Introducing Crunchy Data Warehouse: A next-generation Postgres-native data warehouse. Crunchy Data Warehouse Learn more
Tutorial Instructions
This article will contain spoilers both on how I solved 2022 Day 16's challenge "Probscidea Volcanium" using SQL, as well as general ideas on how to approach the problem. I recommend trying to solve it yourself first, using your favorite language. This article is delayed from the actual puzzle's release. My solutions may not be the "best" solution, as the goal is to provide a quick solution.

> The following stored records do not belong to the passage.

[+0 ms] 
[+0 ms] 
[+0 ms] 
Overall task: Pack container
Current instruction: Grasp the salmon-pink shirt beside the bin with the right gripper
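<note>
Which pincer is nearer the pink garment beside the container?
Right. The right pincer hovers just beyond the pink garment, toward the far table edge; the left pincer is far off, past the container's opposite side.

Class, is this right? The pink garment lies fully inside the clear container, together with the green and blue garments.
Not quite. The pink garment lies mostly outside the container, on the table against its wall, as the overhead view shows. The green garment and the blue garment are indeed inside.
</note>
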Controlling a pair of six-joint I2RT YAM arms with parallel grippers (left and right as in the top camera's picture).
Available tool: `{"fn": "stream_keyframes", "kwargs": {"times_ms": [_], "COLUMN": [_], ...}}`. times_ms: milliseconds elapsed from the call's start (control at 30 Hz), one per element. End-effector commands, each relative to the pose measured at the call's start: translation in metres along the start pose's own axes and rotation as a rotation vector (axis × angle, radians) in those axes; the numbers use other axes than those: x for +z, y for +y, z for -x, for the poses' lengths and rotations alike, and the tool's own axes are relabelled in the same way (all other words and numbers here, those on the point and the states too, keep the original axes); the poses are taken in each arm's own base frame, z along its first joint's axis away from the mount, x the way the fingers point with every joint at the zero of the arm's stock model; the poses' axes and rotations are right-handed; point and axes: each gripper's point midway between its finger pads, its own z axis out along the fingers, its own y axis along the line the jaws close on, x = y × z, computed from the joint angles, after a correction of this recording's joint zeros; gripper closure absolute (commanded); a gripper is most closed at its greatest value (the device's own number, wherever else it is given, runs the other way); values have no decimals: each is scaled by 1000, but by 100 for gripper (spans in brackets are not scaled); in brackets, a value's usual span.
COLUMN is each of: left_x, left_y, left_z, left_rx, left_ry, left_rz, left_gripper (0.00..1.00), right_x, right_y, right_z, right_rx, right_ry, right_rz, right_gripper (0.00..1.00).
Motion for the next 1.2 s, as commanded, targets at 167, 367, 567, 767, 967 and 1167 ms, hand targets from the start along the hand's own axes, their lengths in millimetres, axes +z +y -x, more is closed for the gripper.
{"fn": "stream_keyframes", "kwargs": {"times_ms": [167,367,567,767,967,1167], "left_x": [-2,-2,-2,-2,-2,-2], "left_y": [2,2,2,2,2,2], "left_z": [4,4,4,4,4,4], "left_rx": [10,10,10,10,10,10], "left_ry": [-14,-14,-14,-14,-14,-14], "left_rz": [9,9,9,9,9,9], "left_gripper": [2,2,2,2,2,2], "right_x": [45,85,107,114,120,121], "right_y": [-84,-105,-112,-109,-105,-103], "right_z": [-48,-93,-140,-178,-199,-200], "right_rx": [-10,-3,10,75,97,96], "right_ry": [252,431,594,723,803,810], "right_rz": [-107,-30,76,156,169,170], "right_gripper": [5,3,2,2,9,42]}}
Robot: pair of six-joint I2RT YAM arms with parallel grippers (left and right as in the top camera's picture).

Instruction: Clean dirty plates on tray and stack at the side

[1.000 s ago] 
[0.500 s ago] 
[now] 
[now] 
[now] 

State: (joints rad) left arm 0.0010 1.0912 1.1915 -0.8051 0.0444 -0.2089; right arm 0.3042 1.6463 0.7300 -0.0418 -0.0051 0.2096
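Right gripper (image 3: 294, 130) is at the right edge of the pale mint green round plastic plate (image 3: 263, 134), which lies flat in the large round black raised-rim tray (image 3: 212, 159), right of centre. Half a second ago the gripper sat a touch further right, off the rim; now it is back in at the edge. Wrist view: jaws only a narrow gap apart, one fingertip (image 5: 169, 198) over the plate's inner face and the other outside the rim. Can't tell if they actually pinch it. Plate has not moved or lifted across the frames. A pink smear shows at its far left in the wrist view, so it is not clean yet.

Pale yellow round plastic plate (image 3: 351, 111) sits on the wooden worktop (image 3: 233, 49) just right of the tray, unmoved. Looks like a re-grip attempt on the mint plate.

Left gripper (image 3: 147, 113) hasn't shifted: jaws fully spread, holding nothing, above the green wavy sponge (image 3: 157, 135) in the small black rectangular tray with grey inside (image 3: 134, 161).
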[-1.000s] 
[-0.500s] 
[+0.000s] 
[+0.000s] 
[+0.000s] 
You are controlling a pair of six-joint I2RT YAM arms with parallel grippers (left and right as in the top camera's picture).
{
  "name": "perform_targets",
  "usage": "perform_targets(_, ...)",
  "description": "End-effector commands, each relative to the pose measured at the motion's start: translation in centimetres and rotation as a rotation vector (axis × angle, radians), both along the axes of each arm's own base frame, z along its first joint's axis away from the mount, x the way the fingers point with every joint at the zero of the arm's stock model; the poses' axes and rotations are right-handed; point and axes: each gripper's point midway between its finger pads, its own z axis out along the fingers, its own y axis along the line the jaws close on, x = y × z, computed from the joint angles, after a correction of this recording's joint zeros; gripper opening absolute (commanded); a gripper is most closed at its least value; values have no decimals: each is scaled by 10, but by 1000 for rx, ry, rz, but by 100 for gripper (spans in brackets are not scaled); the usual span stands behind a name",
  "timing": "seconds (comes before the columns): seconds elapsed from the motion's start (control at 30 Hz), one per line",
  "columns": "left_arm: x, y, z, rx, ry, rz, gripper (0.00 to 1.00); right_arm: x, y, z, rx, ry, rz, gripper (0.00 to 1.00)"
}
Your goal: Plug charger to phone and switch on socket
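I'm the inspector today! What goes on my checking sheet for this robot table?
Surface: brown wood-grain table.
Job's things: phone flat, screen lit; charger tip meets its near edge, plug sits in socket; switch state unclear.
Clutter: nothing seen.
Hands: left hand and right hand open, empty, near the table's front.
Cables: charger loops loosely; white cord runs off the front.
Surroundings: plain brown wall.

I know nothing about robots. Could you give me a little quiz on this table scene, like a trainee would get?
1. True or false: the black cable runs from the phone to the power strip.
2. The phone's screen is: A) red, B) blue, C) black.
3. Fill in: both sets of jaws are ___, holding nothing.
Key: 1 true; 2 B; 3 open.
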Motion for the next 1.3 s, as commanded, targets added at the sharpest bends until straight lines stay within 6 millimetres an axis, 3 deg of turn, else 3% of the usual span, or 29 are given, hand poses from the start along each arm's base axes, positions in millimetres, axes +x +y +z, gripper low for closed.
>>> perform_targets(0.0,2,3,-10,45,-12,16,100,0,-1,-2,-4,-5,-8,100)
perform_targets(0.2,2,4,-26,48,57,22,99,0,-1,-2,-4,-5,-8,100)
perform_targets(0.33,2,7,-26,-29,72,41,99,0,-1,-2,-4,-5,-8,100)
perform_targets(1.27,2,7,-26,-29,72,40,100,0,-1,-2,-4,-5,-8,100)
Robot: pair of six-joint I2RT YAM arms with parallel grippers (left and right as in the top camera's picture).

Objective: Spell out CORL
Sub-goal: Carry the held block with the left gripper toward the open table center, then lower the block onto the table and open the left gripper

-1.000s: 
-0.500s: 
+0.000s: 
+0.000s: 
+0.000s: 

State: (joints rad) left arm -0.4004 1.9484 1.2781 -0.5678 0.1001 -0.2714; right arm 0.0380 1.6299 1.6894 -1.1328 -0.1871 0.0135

I am not going to lie, this challenge was a tough one. That factor, plus other life obligations, means this post is long overdue. Day 16 was near and dear to me, as it involves elephants, the Postgres mascot! In this scenario, we find ourselves trapped with a herd of elephants in a volcano, amongst a bunch of interconnected tubes, containing pressure release valves. In short, the world's most interesting Travelling Salesman Problem (TSP)!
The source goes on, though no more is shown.